* **ACTIVITY**
Copy each line of the material beneath that holds the word "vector".

* **SOURCE MATERIAL**
----------

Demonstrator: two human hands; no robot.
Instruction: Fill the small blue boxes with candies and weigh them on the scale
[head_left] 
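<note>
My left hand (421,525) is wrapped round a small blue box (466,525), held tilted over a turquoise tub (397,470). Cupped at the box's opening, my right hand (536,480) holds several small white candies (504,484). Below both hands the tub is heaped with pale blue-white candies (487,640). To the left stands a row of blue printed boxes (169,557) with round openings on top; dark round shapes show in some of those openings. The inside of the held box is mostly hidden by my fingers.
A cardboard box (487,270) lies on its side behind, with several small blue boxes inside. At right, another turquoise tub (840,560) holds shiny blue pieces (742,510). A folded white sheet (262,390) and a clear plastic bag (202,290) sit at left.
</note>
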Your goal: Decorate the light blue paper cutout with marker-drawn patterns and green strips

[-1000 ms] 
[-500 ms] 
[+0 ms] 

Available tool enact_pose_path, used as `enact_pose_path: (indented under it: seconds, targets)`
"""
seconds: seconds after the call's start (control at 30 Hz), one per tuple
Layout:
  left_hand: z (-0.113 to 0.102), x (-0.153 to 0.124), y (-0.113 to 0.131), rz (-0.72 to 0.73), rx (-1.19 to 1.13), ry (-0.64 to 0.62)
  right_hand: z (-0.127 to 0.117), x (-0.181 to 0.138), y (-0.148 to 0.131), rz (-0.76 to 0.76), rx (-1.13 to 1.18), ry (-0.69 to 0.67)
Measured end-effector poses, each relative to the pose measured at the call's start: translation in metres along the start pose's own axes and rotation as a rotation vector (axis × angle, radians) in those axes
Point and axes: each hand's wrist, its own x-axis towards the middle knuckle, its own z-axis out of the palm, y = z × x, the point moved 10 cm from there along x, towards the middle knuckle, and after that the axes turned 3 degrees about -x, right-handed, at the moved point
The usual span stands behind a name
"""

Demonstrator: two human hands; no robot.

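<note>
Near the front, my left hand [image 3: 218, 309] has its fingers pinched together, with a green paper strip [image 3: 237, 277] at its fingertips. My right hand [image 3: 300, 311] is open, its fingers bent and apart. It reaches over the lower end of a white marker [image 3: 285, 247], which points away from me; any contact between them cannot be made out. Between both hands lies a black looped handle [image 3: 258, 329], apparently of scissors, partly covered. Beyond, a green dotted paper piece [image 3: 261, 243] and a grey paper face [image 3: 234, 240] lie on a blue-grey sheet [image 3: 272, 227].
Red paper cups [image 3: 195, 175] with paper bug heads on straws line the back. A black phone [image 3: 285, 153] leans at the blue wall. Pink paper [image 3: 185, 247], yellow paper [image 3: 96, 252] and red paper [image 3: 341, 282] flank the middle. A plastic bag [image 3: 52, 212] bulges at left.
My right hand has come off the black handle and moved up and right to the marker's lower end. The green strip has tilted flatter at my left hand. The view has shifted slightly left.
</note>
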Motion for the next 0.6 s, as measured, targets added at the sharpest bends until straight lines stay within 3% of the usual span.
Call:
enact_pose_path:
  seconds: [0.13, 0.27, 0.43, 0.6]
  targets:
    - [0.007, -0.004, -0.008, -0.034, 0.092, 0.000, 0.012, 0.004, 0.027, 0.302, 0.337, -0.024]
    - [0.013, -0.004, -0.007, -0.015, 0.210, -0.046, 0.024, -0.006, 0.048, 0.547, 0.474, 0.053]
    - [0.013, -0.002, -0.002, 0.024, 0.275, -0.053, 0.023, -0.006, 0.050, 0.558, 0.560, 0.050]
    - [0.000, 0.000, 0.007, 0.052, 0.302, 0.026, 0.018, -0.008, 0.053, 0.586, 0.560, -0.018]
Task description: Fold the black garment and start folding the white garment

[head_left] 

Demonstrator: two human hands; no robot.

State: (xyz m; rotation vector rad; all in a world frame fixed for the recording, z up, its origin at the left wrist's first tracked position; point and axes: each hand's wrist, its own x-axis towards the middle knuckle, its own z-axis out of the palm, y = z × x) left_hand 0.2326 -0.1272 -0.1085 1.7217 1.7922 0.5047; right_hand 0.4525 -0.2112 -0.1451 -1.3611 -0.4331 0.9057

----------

* **YOUR RESPONSE**
Measured end-effector poses, each relative to the pose measured at the call's start: translation in metres along the start pose's own axes and rotation as a rotation vector (axis × angle, radians) in those axes
State: (xyz m; rotation vector rad; all in a world frame fixed for the recording, z up, its origin at the left wrist's first tracked position; point and axes: each hand's wrist, its own x-axis towards the middle knuckle, its own z-axis out of the palm, y = z × x) left_hand 0.2326 -0.1272 -0.1085 1.7217 1.7922 0.5047; right_hand 0.4525 -0.2112 -0.1451 -1.3611 -0.4331 0.9057

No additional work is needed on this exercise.